Deneb will come in AM2+, AM3 and s120x packages, just like how Windsor came in AM2 and s1207 DSDC (Phenom FX 7x).


----------



## DaMulta (Apr 1, 2009)

You guys are going to be blown away when you see the 4.5Ghz Dual 3dmark 06 score lol

That 7k(almost 8) is STOCK


----------



## freaksavior (Apr 1, 2009)

DaMulta said:


> You guys are going to be blown away when you see the 4.5Ghz Dual 3dmark 06 score lol
> 
> That 7k is STOCK



completely off topic but DaMulta i love your avatar


----------



## cdawall (Apr 1, 2009)

DaMulta said:


> You guys are going to be blown away when you see the 4.5Ghz Dual 3dmark 06 score lol
> 
> That 7k(almost 8) is STOCK



what cooling for the 4.5ghz run?


----------



## DaMulta (Apr 1, 2009)

cdawall said:


> what cooling for the 4.5ghz run?








http://www.dangerden.com/store/product.php?productid=294&cat=92&page=1

Black Ice GTX240
http://www.dangerden.com/store/product.php?productid=256&cat=90&page=1

2 x DD12V-D5 Pump Fixed Speed by Laing
http://www.dangerden.com/store/product.php?productid=274&cat=23&page=1

I have pump then into a  Y loop going into both CPUs then a y and another pump rad res then back again


----------



## cdawall (Apr 1, 2009)

so your saying 4.5ghz was doable on water


----------



## DaMulta (Apr 1, 2009)

To be honest I have hit 1-2-3-4-...-
on water without saying it

4.5 was auto voltage....


----------



## cdawall (Apr 1, 2009)

DaMulta said:


> To be honest I have hit 1-2-3-4-...-
> on water without saying it
> 
> 4.5 was auto voltage....



sounds like a certian cpu that i have sitting in my specs


----------



## DaMulta (Apr 1, 2009)

cdawall said:


> sounds like a certian cpu that i have sitting in my specs



One more just for you


----------



## CyberDruid (Apr 1, 2009)

Need to put my eyeballs back in their sockets. 

Exciting stuff!


----------



## erocker (Apr 1, 2009)

I'm in hardware pr0n shock! D you devil you...


----------



## DaMulta (Apr 1, 2009)

CyberDruid said:


> Need to put my eyeballs back in their sockets.
> 
> Exciting stuff!



You had no idea what mine looked like when I opened up the huge ass wooden box they sent me.....


----------



## Darknova (Apr 1, 2009)

You're one lucky f*** DaMulta, if this is true...I want!


----------



## Marineborn (Apr 1, 2009)

*screamz at damulta*!!! ....you should submit your score...HAHAHAHAH!!! see how much uproar happens! AHHAHAHA


----------



## ShadowFold (Apr 1, 2009)

This is my next platform. I'm gonna start saving as soon as I get a CM HAF


----------



## Marineborn (Apr 1, 2009)

hmmm, i shall buy this when im over in korea...ah yes...*squintz*!....i really wanna know how much its gonna run...i have to take a guess if that motherboard is legit around 400-500


----------



## DaMulta (Apr 1, 2009)

I was told that AMD didn't want to release a board that was 500 

I'm guess around 350 tops of course some places will mark it higher.....

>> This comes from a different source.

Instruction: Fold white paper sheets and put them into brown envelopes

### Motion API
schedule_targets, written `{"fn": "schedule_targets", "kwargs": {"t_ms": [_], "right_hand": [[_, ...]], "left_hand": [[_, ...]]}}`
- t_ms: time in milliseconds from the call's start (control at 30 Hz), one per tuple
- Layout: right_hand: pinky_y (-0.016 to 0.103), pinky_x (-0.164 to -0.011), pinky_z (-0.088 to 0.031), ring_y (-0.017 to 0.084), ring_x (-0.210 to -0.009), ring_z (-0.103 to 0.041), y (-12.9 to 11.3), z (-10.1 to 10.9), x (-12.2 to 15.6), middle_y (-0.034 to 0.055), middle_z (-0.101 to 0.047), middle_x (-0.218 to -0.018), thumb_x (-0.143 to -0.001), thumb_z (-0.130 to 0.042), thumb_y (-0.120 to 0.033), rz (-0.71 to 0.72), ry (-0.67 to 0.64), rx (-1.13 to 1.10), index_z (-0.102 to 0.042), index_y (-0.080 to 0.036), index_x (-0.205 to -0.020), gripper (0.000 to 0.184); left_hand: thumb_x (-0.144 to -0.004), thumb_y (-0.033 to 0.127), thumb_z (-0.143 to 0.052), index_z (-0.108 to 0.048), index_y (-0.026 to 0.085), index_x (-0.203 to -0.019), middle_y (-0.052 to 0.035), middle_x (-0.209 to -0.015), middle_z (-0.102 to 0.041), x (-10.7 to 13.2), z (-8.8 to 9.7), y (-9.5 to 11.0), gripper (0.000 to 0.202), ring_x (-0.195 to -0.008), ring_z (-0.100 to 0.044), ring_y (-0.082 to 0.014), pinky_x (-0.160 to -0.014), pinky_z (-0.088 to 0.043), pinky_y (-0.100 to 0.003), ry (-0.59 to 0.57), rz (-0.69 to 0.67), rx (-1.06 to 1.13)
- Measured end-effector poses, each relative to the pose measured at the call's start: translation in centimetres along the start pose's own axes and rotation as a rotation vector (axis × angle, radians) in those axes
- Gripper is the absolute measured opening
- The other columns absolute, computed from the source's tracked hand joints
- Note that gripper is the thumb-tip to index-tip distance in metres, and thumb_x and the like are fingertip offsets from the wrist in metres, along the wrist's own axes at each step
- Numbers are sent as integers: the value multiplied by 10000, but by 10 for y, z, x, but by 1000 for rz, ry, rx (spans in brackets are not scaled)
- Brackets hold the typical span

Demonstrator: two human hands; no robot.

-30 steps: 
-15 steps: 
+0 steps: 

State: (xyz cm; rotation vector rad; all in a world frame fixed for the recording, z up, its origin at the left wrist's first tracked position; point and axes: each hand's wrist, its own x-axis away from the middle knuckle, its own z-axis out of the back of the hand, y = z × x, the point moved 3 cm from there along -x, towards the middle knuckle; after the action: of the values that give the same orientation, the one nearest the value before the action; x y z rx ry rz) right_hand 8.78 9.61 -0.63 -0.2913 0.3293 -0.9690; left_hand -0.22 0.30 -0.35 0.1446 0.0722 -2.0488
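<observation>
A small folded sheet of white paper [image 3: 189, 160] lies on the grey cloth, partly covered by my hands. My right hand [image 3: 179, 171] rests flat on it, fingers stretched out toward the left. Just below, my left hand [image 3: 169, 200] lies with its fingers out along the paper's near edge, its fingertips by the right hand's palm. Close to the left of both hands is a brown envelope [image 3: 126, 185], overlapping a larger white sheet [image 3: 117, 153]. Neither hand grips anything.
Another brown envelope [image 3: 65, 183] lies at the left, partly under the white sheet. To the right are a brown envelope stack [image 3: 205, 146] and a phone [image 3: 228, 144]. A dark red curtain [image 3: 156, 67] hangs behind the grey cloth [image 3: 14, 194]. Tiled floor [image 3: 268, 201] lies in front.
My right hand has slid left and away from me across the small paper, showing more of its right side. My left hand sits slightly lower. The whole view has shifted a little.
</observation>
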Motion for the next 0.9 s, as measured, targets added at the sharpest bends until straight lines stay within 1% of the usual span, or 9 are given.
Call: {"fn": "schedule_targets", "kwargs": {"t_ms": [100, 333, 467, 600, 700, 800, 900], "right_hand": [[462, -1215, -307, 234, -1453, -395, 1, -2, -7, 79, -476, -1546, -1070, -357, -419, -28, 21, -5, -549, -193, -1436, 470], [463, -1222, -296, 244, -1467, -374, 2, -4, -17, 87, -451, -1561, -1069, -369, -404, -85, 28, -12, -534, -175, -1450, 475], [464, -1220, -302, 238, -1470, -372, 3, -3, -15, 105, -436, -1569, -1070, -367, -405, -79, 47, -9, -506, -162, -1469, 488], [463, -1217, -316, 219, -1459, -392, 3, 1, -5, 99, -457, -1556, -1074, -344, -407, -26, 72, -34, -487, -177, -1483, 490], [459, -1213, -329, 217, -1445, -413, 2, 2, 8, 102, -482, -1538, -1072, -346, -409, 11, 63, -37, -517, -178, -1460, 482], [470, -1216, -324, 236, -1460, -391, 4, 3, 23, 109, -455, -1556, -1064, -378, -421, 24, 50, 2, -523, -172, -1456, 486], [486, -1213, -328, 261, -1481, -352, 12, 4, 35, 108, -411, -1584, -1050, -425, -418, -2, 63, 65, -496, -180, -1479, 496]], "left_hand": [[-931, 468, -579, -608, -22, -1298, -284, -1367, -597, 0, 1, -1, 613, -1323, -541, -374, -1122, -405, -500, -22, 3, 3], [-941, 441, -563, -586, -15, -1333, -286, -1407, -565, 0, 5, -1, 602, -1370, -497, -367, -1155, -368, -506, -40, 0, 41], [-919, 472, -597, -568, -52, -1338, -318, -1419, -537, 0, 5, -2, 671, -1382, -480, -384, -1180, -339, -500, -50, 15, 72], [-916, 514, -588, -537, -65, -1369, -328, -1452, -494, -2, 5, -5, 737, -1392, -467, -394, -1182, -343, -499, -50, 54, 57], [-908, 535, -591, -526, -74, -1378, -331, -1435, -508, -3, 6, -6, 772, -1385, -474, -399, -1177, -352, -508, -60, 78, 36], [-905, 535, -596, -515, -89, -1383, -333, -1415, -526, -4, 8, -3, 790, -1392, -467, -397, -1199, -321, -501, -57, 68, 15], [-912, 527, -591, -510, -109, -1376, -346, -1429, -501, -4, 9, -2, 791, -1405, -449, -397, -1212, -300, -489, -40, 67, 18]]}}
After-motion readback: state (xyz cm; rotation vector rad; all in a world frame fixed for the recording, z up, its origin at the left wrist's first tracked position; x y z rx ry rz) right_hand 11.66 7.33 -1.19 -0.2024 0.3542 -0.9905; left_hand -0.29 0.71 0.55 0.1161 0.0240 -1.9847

damn I need to stop talking about this....


----------



## Marineborn (Apr 1, 2009)

no you dont..>LOL!!! keep spilling!


----------



## erocker (Apr 1, 2009)

This is HUGE!


----------



## EiSFX (Apr 1, 2009)

I wonder about that mobo pics the very first one if you look at the PCI-E slot why does the 3rd one have the video card locking tab thing and the top two dosen't have a locking tap at all kind weird they would only put the locking tab on one of the slots and not all 3


----------



## DaMulta (Apr 1, 2009)

EiSFX said:


> I wonder about that mobo pics the very first one if you look at the PCI-E slot why does the 3rd one have the video card locking tab thing and the top two dosen't have a locking tap at all kind weird they would only put the locking tab on one of the slots and not all 3



engineering sample it's not a finished product yet.


----------



## 3dsage (Apr 1, 2009)

Are those Digital PWM's like DFI uses?


----------



## EiSFX (Apr 1, 2009)

DaMulta said:


> engineering sample it's not a finished product yet.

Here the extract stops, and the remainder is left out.